Ho iniziato l’anno con una febbre da cavallo. Proprio io. Che in una stanza circondata da agenti virali ne esco completamente immune. Avrei dovuto capire tutto. Che quella tosse non mi faceva dormire la notte. Avrei dovuto capirlo dal 1 gennaio 2019, quando non riuscivo nemmeno ad alzarmi dal divano. Avrei dovuto capire tutto. Ma poi è passato tutto. Ci ho messo un po’. Ma poi è andato tutto via. Il medico mi ha prescritto la cura, non è passato tutto in fretta, ma ad un certo punto il virus è andato via.
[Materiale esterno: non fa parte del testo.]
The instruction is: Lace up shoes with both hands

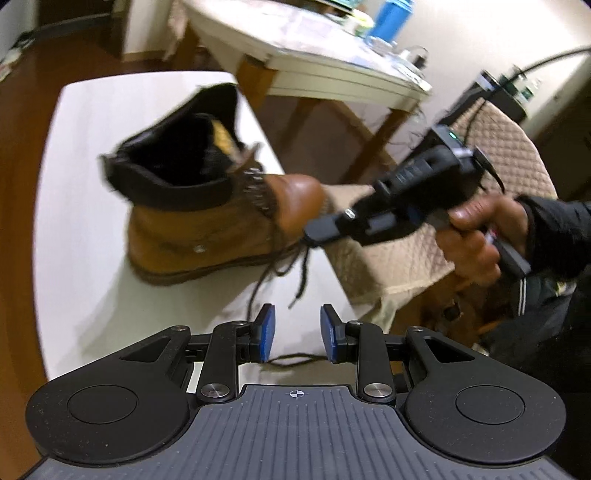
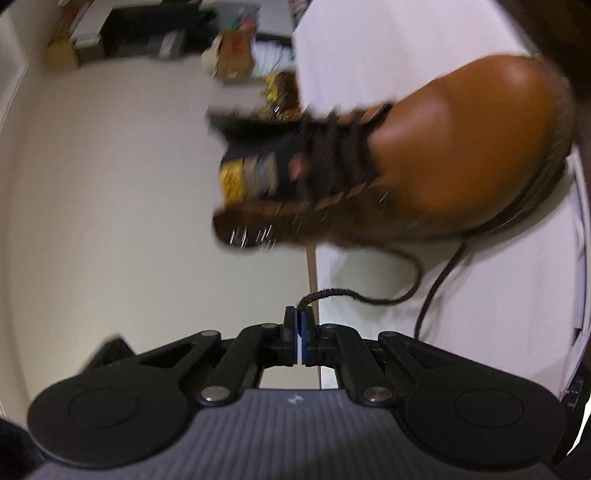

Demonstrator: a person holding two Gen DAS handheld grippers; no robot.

Quelle due frasi mi hanno permesso di capire, poi, fin dove sono stata in grado di spingermi. Perché tutti quei passi registrati sul cellulare sono quelli che mi hanno portato ad essere quella che sono oggi. E nonostante sia sempre severa con me stessa, devo dire che non mi dispiaccio affatto adesso, proprio ora. Sono in grado di vedere l’alba che mi aveva promesso il mio papà.

Per il 2020 non mi aspetto nulla e non mi sento di imputare colpe all’anno appena passato. So solo che la voglia di camminare difficilmente placherà la mia sete di scoprire il mondo, e perché no, anche me stessa.

Jessica

PS: se dovessi decidere con quale canzone introdurmi al nuovo decennio, sarebbe ‘Freedom ‘90’ di George Michael per il buonumore del ritmo e perché… ‘sometimes the clothes do not make the man’!